• _TASK DESCRIPTION_:
Without omitting anything, write out the listing below precisely.

• _DATA EXCERPT_:

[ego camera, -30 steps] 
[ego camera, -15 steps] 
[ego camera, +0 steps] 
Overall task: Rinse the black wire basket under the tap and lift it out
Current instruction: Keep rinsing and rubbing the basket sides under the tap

• _EXERCISE SOLUTION_:
[ego camera, -30 steps] 
[ego camera, -15 steps] 
[ego camera, +0 steps] 
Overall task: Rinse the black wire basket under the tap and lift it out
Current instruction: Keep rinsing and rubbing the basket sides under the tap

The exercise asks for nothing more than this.